● **WORK TASK**:
Copy, word for word, each line of the data below from the first through the line containing "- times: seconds", and stop there.

● **DATA EXCERPT**:
-*-

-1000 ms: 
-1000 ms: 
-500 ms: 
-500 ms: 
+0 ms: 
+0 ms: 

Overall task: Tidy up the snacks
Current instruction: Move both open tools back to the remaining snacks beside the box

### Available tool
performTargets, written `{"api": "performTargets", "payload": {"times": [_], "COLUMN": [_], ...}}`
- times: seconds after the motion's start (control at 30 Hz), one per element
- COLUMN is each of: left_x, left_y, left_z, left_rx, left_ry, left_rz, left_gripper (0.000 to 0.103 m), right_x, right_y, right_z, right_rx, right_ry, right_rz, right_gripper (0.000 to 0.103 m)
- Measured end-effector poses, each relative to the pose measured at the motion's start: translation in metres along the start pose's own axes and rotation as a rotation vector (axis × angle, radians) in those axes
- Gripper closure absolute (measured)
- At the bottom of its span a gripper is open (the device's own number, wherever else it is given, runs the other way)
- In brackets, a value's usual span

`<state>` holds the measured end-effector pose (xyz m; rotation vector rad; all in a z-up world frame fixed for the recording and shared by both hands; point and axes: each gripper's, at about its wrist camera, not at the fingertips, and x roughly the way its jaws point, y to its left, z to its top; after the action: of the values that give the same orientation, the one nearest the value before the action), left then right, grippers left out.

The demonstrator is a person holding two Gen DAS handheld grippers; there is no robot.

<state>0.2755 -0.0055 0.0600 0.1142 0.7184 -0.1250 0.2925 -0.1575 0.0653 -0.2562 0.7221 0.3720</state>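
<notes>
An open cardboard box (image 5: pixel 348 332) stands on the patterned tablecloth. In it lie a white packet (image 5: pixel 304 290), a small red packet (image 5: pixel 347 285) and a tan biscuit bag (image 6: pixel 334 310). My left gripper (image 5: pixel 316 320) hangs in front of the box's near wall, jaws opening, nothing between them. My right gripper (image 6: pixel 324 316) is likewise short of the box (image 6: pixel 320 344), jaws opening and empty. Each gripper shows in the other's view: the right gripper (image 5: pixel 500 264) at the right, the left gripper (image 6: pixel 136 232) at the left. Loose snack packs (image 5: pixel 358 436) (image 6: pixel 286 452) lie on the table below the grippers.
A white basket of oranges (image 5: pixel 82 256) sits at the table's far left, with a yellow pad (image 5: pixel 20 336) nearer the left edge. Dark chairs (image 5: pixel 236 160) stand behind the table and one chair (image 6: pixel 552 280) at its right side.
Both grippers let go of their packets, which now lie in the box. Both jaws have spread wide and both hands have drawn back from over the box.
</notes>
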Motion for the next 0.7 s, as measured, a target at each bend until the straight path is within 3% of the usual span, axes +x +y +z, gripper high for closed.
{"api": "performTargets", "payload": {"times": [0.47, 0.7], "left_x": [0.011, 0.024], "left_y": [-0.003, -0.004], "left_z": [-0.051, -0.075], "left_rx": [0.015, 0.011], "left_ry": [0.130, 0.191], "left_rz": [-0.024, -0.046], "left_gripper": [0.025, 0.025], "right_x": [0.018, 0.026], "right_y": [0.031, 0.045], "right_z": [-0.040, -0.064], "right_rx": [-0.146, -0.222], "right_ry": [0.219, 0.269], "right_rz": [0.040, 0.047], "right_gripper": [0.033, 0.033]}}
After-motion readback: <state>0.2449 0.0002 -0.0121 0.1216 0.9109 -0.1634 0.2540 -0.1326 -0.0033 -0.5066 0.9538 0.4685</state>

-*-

● **TASK RESPONSE**:
-1000 ms: 
-1000 ms: 
-500 ms: 
-500 ms: 
+0 ms: 
+0 ms: 

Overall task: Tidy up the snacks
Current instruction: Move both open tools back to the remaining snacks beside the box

### Available tool
performTargets, written `{"api": "performTargets", "payload": {"times": [_], "COLUMN": [_], ...}}`
- times: seconds after the motion's start (control at 30 Hz), one per element

No more output is needed for this exercise.